PattyAnn “was starting to get a bad taste in my mouth. I had an uncomfortable, squirmy feeling. But I still supported him, because I believed that at the end of the day it was his policies that mattered.”
It was the pandemic that moved her closer to breaking up with MAGA. “I watched Trump butt heads with Dr. Fauci and Dr. Birx (Trump’s White House Coronavirus Response Coordinator),” PattyAnn says. “He seemed more open to trying unproven treatments like hydroxychloroquine…All he cared about was the economy; he didn’t understand a pandemic is like a war with an unseen enemy. You have to make sacrifices, like we did during World War II with rationing and power shutoffs.”
But in the end she was more frustrated with “MAGA and the right wing in general, especially the disinformation mills that were spreading dangerous lies (like the one about the vaccine killing people).” She writes of seeing “a lot of my peers fighting the public health protocols tooth and nail, like a bunch of petulant toddlers. We were losing people, people were suffocating because their lungs were filling with this glue…I was so mad, I was seeing red.”
PattyAnn “agonized” over her vote in the 2020 election; she chose Trump “because I thought I had inside information on the Bidens’ corruption in Ukraine.” [She had heard interviews with Andriy Telizhenko, a Ukrainian diplomat who later had his visa revoked by Trump’s State Department for his role in spreading disinformation about Ukraine.]

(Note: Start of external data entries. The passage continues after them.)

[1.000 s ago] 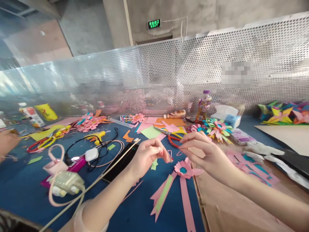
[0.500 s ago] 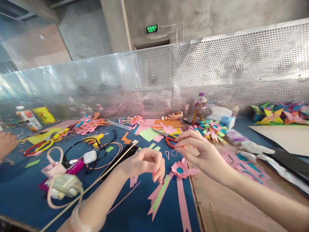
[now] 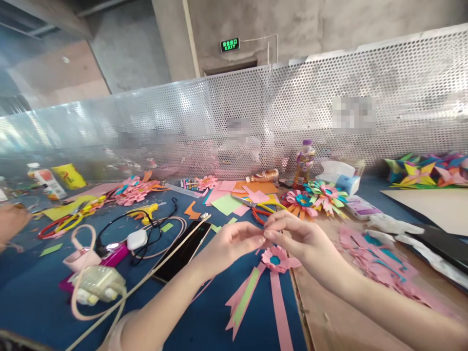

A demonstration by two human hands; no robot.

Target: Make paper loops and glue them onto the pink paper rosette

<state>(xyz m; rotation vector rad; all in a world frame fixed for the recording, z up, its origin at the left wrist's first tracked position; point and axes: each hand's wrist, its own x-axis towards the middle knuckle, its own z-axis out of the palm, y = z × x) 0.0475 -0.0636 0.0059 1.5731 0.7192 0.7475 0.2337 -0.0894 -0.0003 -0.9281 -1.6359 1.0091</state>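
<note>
My left hand (image 3: pixel 228 243) and my right hand (image 3: pixel 302 239) meet fingertip to fingertip above the blue table, both pinched shut on something small that I cannot make out. Just below them lies a pink paper rosette (image 3: pixel 277 258) with a teal centre. Pink and green ribbon tails (image 3: pixel 245 297) trail from it toward me. A black phone (image 3: pixel 183 251) lies flat to the left of my left hand.
Red-handled scissors (image 3: pixel 260 214), loose coloured paper sheets (image 3: pixel 226 202) and finished paper flowers (image 3: pixel 321 195) lie behind my hands. A bottle (image 3: pixel 305 163) stands by the perforated metal screen (image 3: pixel 256 112). Cables and a white charger (image 3: pixel 137 239) lie left. Another person's hand (image 3: pixel 10 222) shows at far left. A cardboard sheet (image 3: pixel 329 312) covers the right.
My left hand dropped to the ribbon tails half a second ago, then rose again. It now touches my right hand's fingertips, which have stayed above the rosette.
</note>
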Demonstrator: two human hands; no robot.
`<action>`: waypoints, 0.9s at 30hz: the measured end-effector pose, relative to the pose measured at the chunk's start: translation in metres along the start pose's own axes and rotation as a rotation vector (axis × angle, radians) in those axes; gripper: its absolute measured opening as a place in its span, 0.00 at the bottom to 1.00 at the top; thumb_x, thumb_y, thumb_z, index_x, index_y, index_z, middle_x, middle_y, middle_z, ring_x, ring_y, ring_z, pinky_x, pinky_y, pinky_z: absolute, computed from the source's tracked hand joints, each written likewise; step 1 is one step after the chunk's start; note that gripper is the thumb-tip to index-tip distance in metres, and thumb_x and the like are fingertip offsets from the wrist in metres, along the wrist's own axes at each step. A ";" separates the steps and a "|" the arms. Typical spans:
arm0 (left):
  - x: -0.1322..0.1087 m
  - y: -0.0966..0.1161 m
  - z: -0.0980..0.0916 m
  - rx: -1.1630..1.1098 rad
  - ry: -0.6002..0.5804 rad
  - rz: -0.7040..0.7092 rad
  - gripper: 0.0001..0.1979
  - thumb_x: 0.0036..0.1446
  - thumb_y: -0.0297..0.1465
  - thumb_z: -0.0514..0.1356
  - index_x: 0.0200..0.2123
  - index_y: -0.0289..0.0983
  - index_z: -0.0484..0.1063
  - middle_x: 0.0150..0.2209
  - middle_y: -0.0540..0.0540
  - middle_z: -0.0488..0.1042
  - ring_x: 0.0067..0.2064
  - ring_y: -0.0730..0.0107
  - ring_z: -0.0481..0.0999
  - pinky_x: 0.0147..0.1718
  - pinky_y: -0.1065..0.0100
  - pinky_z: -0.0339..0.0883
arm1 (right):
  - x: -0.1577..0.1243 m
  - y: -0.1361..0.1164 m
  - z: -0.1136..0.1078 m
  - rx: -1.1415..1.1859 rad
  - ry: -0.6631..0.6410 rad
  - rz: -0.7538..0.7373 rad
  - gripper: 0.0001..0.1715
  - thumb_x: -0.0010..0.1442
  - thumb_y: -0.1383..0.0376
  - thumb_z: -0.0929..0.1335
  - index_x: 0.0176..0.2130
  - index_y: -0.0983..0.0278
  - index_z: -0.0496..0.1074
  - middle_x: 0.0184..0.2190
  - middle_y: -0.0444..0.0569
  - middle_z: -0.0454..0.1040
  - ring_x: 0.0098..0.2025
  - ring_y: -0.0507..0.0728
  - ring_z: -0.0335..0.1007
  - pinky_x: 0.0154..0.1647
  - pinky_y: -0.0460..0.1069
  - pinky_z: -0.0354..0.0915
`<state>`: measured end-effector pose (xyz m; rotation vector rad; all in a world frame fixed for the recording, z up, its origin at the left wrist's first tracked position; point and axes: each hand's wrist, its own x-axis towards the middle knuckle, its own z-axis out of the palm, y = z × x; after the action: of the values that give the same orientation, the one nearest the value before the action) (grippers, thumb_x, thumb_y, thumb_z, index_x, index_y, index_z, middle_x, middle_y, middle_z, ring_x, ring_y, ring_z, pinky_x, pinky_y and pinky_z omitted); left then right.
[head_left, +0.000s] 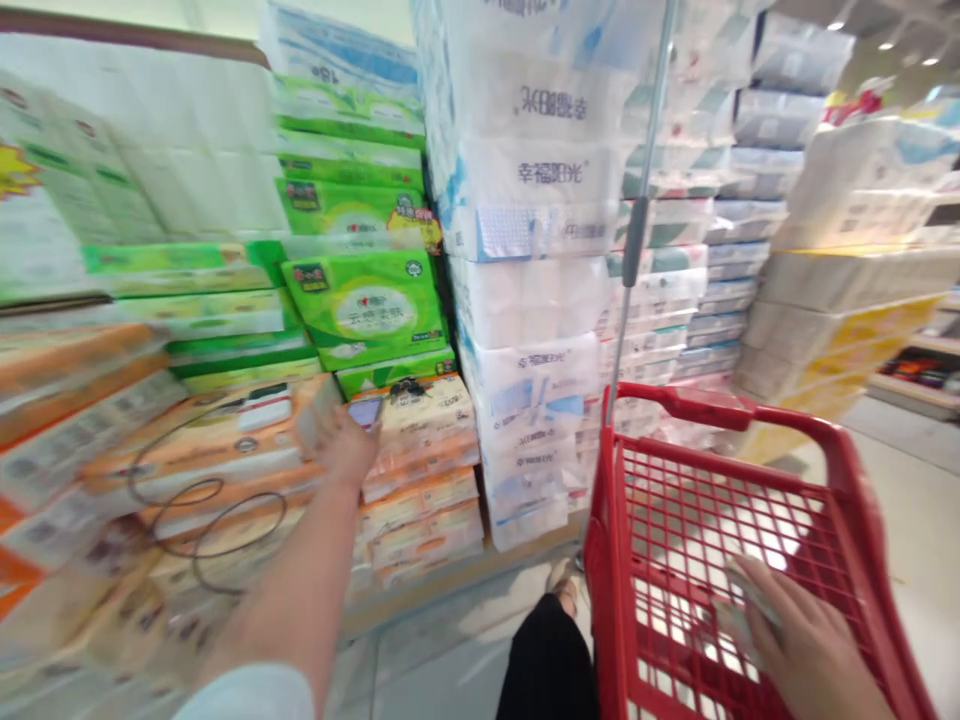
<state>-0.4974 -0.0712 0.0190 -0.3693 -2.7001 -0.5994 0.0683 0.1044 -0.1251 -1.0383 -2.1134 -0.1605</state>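
Observation:
My left hand [341, 445] reaches forward over the stacked tissue packs, its fingers smeared by motion. A small phone [365, 412] with a lit screen is at its thumb side, and the hand looks closed on its edge. Beneath it lie orange-and-cream tissue packs [420, 425], with a small black object [407, 387] on top. Over the red shopping cart [697, 455], my right hand [806, 630] is closed on a pale, flat thing [739, 625], too blurred to name.
A thin dark cable [199, 550] loops over the packs at left, near a white-and-dark device [265, 407]. Green tissue packs [367, 310] and tall white paper stacks [532, 300] stand ahead. A grey pole [636, 240] rises beside the cart. My leg [551, 660] is left of it.

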 end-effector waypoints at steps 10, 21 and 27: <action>-0.292 0.147 -0.014 -0.623 -0.237 1.412 0.13 0.62 0.31 0.52 0.46 0.44 0.74 0.47 0.46 0.76 0.50 0.65 0.72 0.52 0.61 0.64 | 0.020 -0.026 -0.030 0.185 -0.162 0.234 0.25 0.59 0.71 0.62 0.55 0.56 0.68 0.53 0.49 0.70 0.52 0.60 0.64 0.53 0.56 0.65; -0.417 0.179 0.016 -0.313 -0.271 1.186 0.13 0.60 0.37 0.56 0.40 0.40 0.79 0.56 0.45 0.71 0.56 0.48 0.65 0.56 0.46 0.57 | 0.015 -0.016 -0.031 0.295 -0.054 0.248 0.31 0.53 0.78 0.62 0.54 0.58 0.70 0.50 0.50 0.72 0.52 0.56 0.66 0.52 0.50 0.65; -0.413 0.179 0.023 -0.292 -0.298 1.268 0.15 0.63 0.35 0.51 0.41 0.41 0.79 0.55 0.45 0.72 0.51 0.55 0.70 0.55 0.49 0.55 | 0.018 -0.021 -0.030 0.043 0.096 0.229 0.26 0.59 0.73 0.63 0.55 0.55 0.70 0.56 0.50 0.70 0.61 0.62 0.60 0.59 0.59 0.57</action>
<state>-0.0729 0.0243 -0.0971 -2.1003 -1.9583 -0.5123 0.0641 0.0890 -0.0876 -1.2133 -1.8879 -0.0513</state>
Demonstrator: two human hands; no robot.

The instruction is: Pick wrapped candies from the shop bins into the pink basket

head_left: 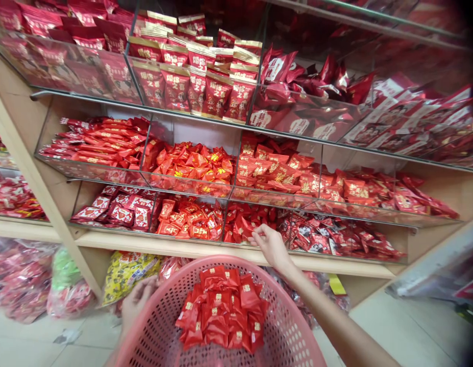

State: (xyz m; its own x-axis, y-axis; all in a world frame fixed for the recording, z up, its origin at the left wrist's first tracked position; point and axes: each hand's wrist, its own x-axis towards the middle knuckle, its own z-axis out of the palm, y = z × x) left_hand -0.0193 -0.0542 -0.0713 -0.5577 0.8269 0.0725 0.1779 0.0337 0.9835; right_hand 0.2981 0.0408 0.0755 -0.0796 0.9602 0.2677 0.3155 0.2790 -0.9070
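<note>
A pink perforated plastic basket (154, 311) is at the front, with a pile of small red wrapped packets (223, 311) with gold print in it. My left hand (137, 298) is at its left rim, slightly blurred, fingers curled against the basket's outer side. Beyond the far rim, my right hand (270, 245) reaches to the lowest shelf row. Its thumb and fingers are pinched at the edge of a red packet (242, 228) in the middle compartment. Part of that packet is hidden by the fingertips.
Clear dividers split the stepped shelves into compartments of red packets (194, 163). A wooden ledge (144, 243) runs below the lowest row. Under it sit a yellow bag (131, 270) and other plastic bags (24, 280) on the tiled floor. A slanted wooden upright (41, 178) stands left.
</note>
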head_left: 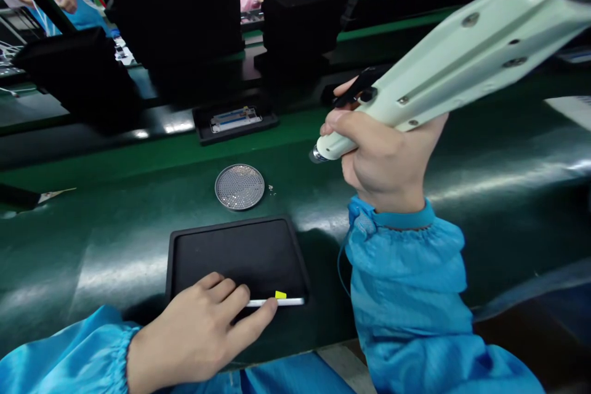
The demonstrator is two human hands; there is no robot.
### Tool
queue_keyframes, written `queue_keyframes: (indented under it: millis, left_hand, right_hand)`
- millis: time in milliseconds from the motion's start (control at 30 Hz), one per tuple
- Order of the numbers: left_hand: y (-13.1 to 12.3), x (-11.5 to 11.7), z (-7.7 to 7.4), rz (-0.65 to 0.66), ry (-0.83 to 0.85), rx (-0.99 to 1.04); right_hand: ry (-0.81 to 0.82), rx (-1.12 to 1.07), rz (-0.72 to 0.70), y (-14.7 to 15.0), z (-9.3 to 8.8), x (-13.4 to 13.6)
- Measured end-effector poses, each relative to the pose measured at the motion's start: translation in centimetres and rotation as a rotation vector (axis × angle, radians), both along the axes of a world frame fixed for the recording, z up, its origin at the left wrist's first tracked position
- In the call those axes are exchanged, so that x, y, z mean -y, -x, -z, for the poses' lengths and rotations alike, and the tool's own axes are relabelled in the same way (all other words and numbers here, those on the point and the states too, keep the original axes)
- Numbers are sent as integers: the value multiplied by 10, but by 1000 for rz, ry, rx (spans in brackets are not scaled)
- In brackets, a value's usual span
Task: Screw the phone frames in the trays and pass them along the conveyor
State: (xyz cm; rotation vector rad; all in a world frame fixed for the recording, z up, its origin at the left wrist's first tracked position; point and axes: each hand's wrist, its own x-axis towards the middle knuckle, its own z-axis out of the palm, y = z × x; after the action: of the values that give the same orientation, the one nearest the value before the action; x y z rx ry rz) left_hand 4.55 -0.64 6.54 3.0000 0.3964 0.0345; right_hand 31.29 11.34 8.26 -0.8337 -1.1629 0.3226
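White strip with yellow tag lies on the near edge of a matte black tray, under the left hand, its fingers slightly apart and touching it; a small push may slide it off. Beyond, a round perforated metal dish with loose small metal bits can spill if bumped. Right hand clamps its fingers around a pale green electric screwdriver.

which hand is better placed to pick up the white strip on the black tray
Left hand, likely: its fingers rest on the white strip, while the right hand is busy gripping an electric screwdriver.
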Motion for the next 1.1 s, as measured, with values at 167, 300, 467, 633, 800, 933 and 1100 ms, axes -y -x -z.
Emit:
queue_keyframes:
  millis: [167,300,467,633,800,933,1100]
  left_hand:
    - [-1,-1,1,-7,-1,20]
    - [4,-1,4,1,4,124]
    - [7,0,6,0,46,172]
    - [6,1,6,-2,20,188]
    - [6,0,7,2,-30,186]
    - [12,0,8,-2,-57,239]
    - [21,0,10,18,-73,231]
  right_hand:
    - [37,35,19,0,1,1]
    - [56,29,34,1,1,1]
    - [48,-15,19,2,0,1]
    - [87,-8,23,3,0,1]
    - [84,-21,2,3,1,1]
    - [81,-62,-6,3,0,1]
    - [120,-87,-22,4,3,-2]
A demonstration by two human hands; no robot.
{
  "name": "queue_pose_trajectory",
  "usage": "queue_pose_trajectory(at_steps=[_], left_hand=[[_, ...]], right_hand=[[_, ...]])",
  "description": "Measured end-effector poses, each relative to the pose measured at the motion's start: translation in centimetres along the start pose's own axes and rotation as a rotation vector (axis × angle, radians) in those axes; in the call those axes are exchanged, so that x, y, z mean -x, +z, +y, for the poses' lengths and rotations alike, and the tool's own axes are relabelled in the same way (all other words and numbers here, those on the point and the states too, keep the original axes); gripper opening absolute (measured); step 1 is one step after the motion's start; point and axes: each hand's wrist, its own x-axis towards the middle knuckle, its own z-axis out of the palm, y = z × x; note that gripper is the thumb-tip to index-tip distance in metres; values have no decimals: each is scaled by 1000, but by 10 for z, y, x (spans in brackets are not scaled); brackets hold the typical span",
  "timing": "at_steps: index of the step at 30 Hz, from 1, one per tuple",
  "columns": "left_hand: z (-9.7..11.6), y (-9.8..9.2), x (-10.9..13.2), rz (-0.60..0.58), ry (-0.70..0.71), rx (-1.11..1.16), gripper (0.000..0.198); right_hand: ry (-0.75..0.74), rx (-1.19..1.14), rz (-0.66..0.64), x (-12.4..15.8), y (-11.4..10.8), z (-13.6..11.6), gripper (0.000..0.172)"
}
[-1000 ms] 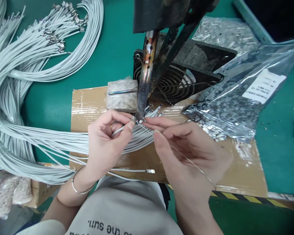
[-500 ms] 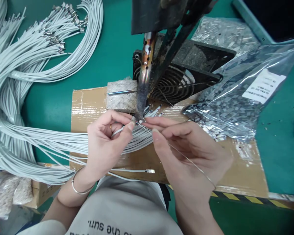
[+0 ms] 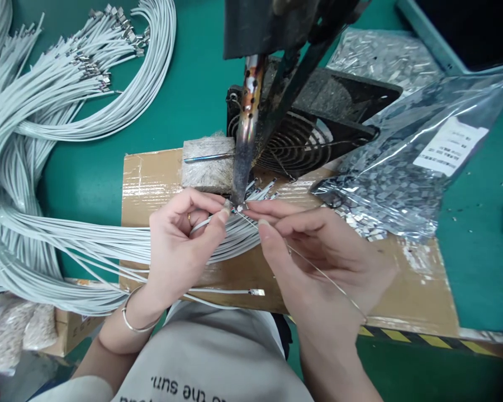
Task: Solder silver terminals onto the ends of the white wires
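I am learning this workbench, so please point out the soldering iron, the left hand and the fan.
Soldering iron point(image 3: 247, 125): head view, metal barrel.
Left hand point(image 3: 179, 240): head view, its middle.
Fan point(image 3: 293, 144): head view, round grille.

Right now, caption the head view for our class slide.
Left hand pinches white cable, right hand holds solder wire by a soldering iron.

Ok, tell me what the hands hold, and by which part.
Left hand: a white cable, near its end. Right hand: a thin wire, partway along. Anything else is too small to tell.
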Motion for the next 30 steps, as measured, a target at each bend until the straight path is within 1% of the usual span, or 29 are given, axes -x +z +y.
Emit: queue_pose_trajectory(at_steps=[20,30], left_hand=[[-2,-1,1,17,7,-7,11],[-3,-1,-1,3,-2,4,12]], right_hand=[[5,8,13,1,0,0,21],[-7,-15,4,0,0,2,21]])
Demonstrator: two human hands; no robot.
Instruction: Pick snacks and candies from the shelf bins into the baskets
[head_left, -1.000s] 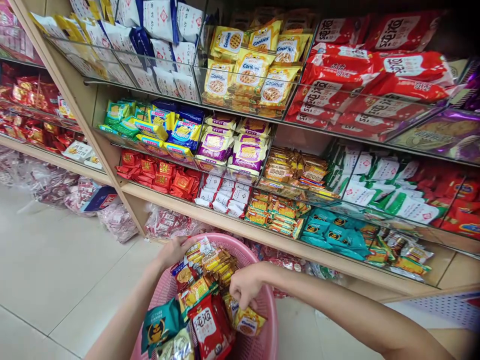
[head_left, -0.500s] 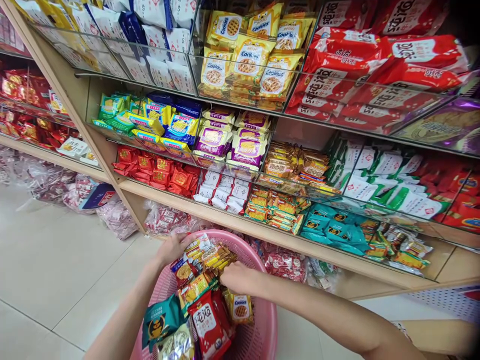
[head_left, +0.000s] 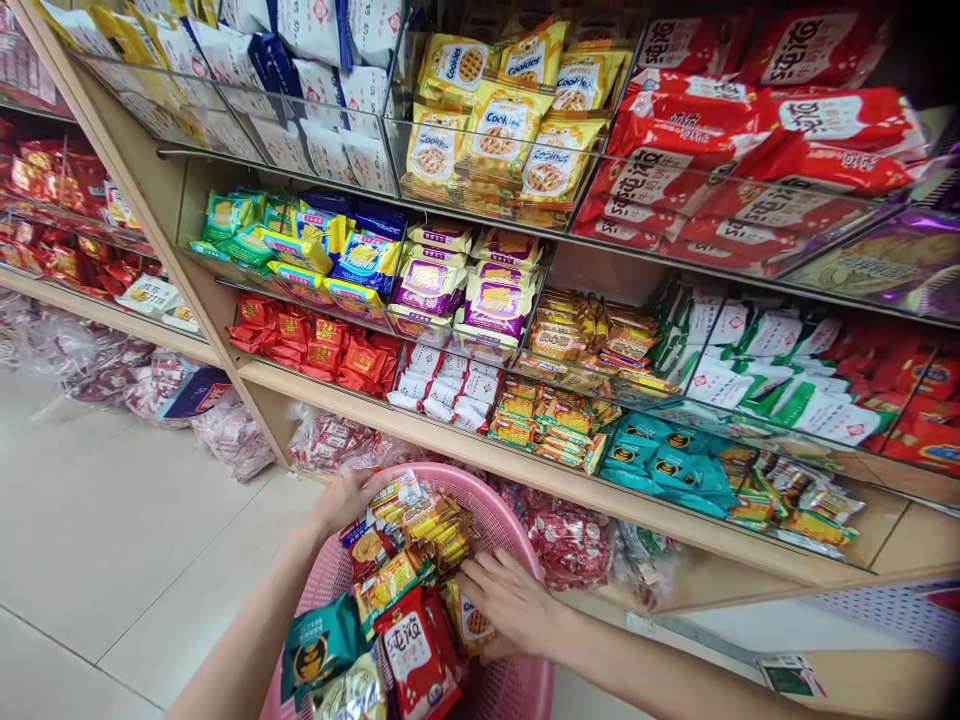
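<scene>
A pink plastic basket (head_left: 531, 620) holds a pile of packaged snacks. My left hand (head_left: 346, 500) is closed over its far left rim, fingertips partly hidden. Inside the basket's right side, my right hand (head_left: 514, 605) has its fingers stretched and apart, touching a yellow cookie packet (head_left: 474, 622) and covering part of it. Beside those fingers lie several slim gold-brown packets (head_left: 446, 528). Nearer to me are a red packet (head_left: 416, 650), a teal packet (head_left: 319, 650) and a silvery-gold packet (head_left: 352, 695).
Shelves with clear-fronted bins rise ahead, holding yellow cookie packs (head_left: 499, 130), red packs (head_left: 675, 170) and teal packs (head_left: 667, 460). A wooden shelf edge (head_left: 450, 445) runs just beyond the basket. Bagged goods (head_left: 570, 540) lie under it on the tiled floor (head_left: 187, 560).
My right hand has gone from a closed fist by the gold-brown packets to outstretched fingers on the cookie packet, moving right and slightly nearer. My left hand stays on the rim.
</scene>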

She officially broke ties with MAGA in 2021, following Trump’s “nonsense about the election being stolen because of widespread voter fraud, the January 6 coup attempt, and subsequent reports about how there was a coordinated plan to overturn the election.”
The experience led PattyAnn to ask herself: “In what other ways have I been lied to?” She stopped watching or listening to right-wing media. Nowadays, she follows independent progressive journalists, such as the MeidasTouch Network, along with others “who debunk right-wing nonsense, while being mindful they can be reporting from a place of bias.” She lists David Pakman, Robert Reich, Heather Cox Richardson, Jane Mayer, and The Majority Report among her other sources of information.
As PattyAnn dug deeper into various issues, “I learned that a lot of how I thought the economy works is wrong. I learned that what I thought about Muslims was wrong. I realized I had been propagandized.”
She decided, “I needed to de-program myself. It was a journey of self discovery. I was on a mission to educate myself to think more critically about the information I was consuming. I learned to vet sources. I learned about confirmation bias, motivated reasoning, and heuristics. I pulled myself out of that funk of right-wing propaganda.”
PattyAnn says she learned that “[i]t’s very hard to convince somebody who’s using motivated reasoning and confirmation bias that they’re being misled, that their information ecosystem is misleading them. It’s easier to fool people than to convince them that they’re being fooled.”
She admits to having “been fierce as I go after MAGA on social media…At the same time, I’ve had a couple of people tell me in private that I’ve made a difference for them. They said they didn’t know certain sources of information existed. They checked them out, found the information valuable, and took it to heart. That was a win for me.”
PattyAnn adds that she has “learned to pick my battles. You don’t have to fight with everybody all the time. When you find the truth, you’re maybe over-passionate. My husband is still in MAGA. I’ve learned how to be very diplomatic at home. We have had a lot of arguments — now we just agree to disagree.”
She laments that her millennial kids are not politically active. “I told them they need to be more aware, they need to do more. After all, it’s their future at stake.”